— Exercise brief —
Repeat the listing exactly. Pictures stay out of your copy.

· · · · · · ·

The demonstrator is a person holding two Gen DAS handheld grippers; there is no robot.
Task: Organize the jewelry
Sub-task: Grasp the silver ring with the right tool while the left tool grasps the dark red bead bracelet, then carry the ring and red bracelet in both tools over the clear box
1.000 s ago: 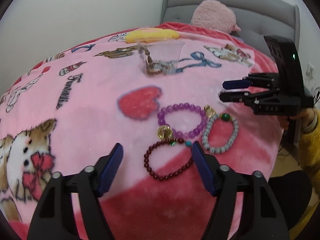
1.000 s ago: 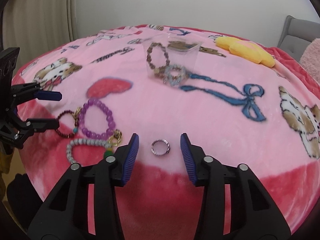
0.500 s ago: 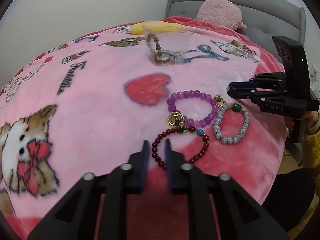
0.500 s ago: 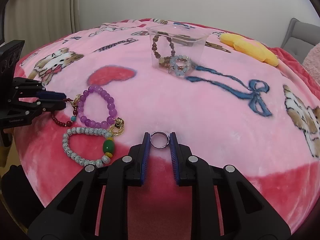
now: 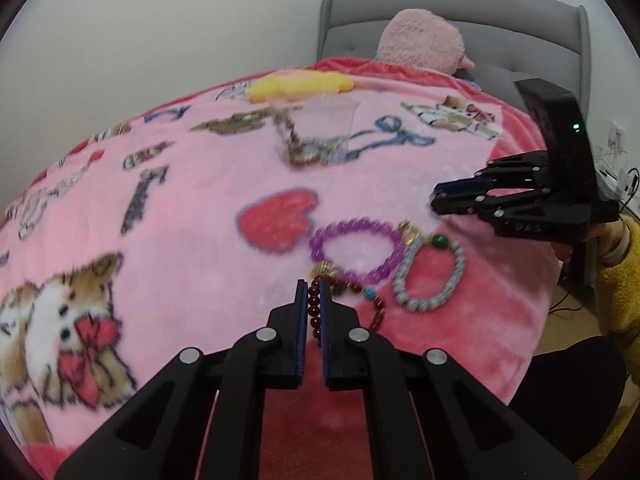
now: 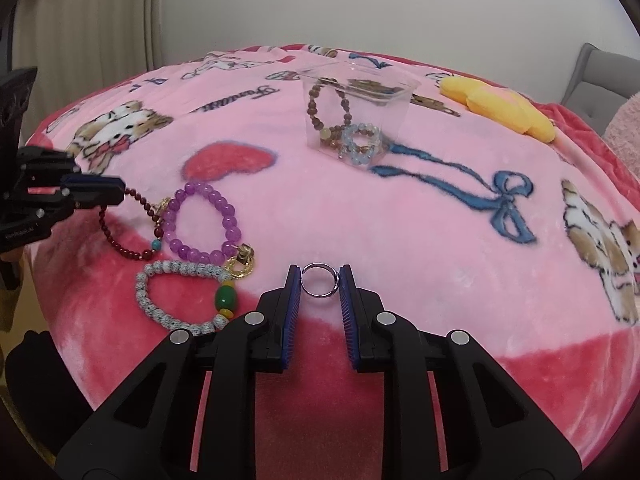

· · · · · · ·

— Output —
The demonstrator is a person holding two Gen DAS handheld grippers; there is no robot.
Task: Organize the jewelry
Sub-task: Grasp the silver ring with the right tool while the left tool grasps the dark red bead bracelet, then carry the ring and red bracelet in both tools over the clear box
1.000 s ago: 
1.000 s ago: 
0.500 s ago: 
0.500 s ago: 
now: 
now: 

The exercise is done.